I would Prefer Not...


So I think I have given myself way too much freedom with my Friday post, because I am always at a loss for what to write. Like I will literally say, “Oh that would be an awesome post! I will totally write about [insert whatever I am thinking at a random time]!”

And what comes of it…me being stuck with what to write about, which funny enough makes me remember a time during my freshman year of college.

I attended Otterbein College for a year and it was so much fun and I learned a lot about myself and also in the way of education. But I had that was called Intro to Literary Imagination or aka Intro class to the English Major where we read a lot of books in 10 weeks and had a number of papers and a project. I appreciated the class, not as much as I appreciate the lessons I learned from reflecting on it, but it was interesting.
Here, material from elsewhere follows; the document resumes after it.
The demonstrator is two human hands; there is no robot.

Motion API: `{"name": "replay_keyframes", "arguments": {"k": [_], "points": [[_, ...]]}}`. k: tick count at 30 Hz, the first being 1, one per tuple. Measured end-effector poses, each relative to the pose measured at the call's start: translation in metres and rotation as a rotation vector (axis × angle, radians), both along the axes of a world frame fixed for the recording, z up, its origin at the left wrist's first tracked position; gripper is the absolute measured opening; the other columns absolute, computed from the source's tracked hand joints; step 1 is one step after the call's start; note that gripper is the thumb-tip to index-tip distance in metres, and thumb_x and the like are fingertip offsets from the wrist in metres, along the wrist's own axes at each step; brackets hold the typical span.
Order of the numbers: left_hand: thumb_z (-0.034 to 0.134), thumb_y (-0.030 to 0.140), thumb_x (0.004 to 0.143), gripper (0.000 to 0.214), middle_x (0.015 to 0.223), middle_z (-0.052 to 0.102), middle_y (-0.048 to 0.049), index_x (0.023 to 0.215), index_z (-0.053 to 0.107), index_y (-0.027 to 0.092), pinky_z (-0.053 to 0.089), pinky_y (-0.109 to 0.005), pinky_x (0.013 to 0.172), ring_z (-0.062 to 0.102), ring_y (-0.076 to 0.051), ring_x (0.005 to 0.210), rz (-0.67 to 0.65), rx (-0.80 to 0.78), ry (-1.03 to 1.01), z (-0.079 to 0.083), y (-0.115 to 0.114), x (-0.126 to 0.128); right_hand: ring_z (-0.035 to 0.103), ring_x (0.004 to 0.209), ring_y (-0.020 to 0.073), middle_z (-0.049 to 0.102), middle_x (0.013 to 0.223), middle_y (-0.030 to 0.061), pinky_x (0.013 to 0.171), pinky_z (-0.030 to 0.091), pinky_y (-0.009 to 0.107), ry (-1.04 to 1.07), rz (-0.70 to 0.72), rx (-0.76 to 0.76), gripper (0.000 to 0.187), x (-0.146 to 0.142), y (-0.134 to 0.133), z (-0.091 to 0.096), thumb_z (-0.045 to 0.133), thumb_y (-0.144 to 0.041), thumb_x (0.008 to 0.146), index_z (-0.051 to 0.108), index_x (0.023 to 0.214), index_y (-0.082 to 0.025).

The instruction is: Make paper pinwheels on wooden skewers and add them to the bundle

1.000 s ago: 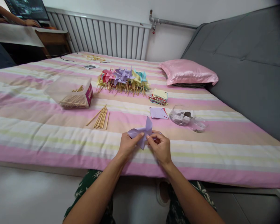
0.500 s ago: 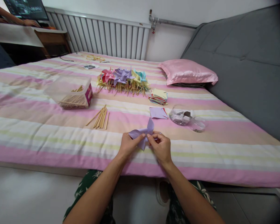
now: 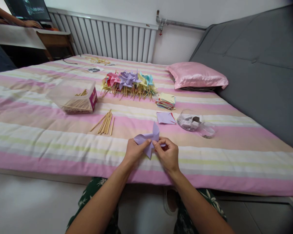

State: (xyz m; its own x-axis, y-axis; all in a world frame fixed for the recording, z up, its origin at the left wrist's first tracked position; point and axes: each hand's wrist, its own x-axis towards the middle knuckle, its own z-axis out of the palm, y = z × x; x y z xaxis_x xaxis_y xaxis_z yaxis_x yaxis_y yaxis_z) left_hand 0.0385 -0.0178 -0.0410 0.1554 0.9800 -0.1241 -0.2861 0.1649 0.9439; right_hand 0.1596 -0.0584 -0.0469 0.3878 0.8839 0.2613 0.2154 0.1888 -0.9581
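Both my hands hold a lilac paper pinwheel just above the near edge of the striped bed. My left hand pinches its left side. My right hand pinches the centre, fingers curled. Loose wooden sticks lie to the left of my hands. A flat lilac paper square lies beyond them.
A clear box of sticks stands at the left. A heap of finished pinwheels and a stack of coloured paper lie farther back. A clear jar is at the right, a pink pillow behind. Another person's hand rests at a desk, far left.
The pinwheel's upper blade dipped slightly and came back up. My hands stay in the same place on the paper.
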Motion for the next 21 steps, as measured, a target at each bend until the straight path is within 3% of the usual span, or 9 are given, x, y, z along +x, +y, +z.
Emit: {"name": "replay_keyframes", "arguments": {"k": [2,5,8,11,13,17,21], "points": [[0.078,0.027,0.059,0.021,0.066,0.067,-0.0014,0.072,0.07,0.013,0.044,-0.022,0.058,0.057,-0.012,0.058,0.02,-0.028,-0.071,0.001,0.0,0.0,0.059,0.062,0.011,0.063,0.095,0.005,0.054,0.047,0.023,0.126,0.004,0.031,0.029,-0.004,-0.001,0.001,0.072,-0.033,0.068,0.048,0.077,-0.02],[0.078,0.025,0.058,0.023,0.071,0.069,-0.0019,0.077,0.071,0.014,0.045,-0.022,0.061,0.058,-0.011,0.062,0.04,-0.055,-0.146,0.002,0.0,0.001,0.062,0.067,0.0121,0.062,0.095,0.0017,0.06,0.05,0.024,0.305,0.026,0.094,0.051,-0.008,0.0,-0.001,0.076,-0.028,0.065,0.041,0.102,-0.024],[0.078,0.024,0.058,0.023,0.071,0.069,-0.0028,0.078,0.071,0.013,0.046,-0.022,0.062,0.058,-0.011,0.062,0.04,-0.045,-0.164,0.003,-0.001,0.003,0.062,0.073,0.0139,0.063,0.088,0.0,0.065,0.05,0.026,0.442,0.086,0.055,0.062,-0.009,0.003,-0.004,0.076,-0.027,0.065,0.041,0.116,-0.024],[0.078,0.024,0.059,0.021,0.067,0.067,-0.0019,0.074,0.071,0.013,0.045,-0.022,0.06,0.056,-0.01,0.06,0.035,-0.026,-0.152,0.003,-0.005,0.007,0.059,0.067,0.0127,0.064,0.077,0.0004,0.062,0.048,0.025,0.542,0.132,-0.051,0.035,-0.008,0.004,-0.006,0.075,-0.031,0.065,0.059,0.093,-0.017],[0.078,0.025,0.059,0.02,0.065,0.066,-0.0014,0.073,0.071,0.013,0.043,-0.022,0.058,0.055,-0.01,0.058,0.036,-0.011,-0.128,0.001,-0.008,0.01,0.056,0.062,0.0113,0.062,0.07,-0.0003,0.059,0.045,0.024,0.597,0.125,-0.097,0.025,-0.007,0.004,-0.006,0.075,-0.031,0.064,0.062,0.078,-0.015],[0.078,0.028,0.06,0.02,0.063,0.064,-0.0017,0.07,0.07,0.012,0.042,-0.022,0.057,0.053,-0.011,0.058,0.022,0.015,-0.04,0.0,-0.011,0.01,0.052,0.058,0.0101,0.06,0.062,-0.0022,0.055,0.042,0.023,0.678,0.117,-0.119,0.021,-0.005,0.005,-0.005,0.077,-0.028,0.061,0.062,0.067,-0.014],[0.076,0.029,0.063,0.023,0.069,0.065,-0.0029,0.077,0.071,0.012,0.042,-0.023,0.061,0.055,-0.012,0.062,-0.191,0.015,-0.071,0.005,-0.007,-0.001,0.051,0.054,0.0104,0.059,0.059,-0.0028,0.054,0.042,0.024,0.758,0.169,-0.184,0.02,0.006,0.006,0.002,0.076,-0.025,0.059,0.06,0.064,-0.015]]}}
The very first piece of literature we read that quarter was a novella by Herman Melville, so I initially dreaded reading it.  My last experience with Melville was horrible. I had to read Moby Dick for honors English my junior year of high school and hated Melville’s writing style.

I get people love Melville’s Moby Dick but I am not one of them. I respect you if you love it, but you could not pay me enough to read that novel again.

So having this as my background I was not looking forward to Bartleby the Scrivener. During the actual time I took the class, I was very impartial to the book. I personally didn’t like Bartleby (he was lazy) nor did I like the narrator (he was a wimp). And Bartleby only said the same thing over and over again (“I would prefer not”.).

Now fast-forward 3 years:

I am in my senior year of college and in my last semester.  I am working really hard and trying to impress my professors and trying to find a career. I was putting all this pressure on myself to try to live up to the expectations of others or what I thought was the expectations of others. It was not a good thing. Seriously, just look at a post I did last year entitled “Total Panic.”

It was during this time that this simple and once annoying phrase came into my head. A professor and I were discussing a project and the thought that luckily did not come out of my mouth reached the top of my mind. I would prefer not.

Bartleby wasn’t lazy, he was just sick of it all! He was tired of these stupid standards that don’t actually make any sense or just how some people wield power over you. I had experienced too many people acting like I was just this little peon and I just preferred not to do what they said. I preferred not to live up to their standards and live up to my own.

Now fast-forward to now:

Living up to my expectations has been great and has pushed me to think in different ways.  I’m not saying that it has been easy, but it has been great to just have to appease myself and not others. I am not saying that I am thinking selfishly, but just not living up to other people’s expectations because if I am not happy with life, then I am doing something wrong.

So let just say it together: I would prefer not.

It’s not saying no, but it is stating that you would rather be doing something other than what they have for you to do. Maybe this phrase will work for you as it did for me and give me the understanding to strive for my own goals and not being programmed to not be able to think for myself.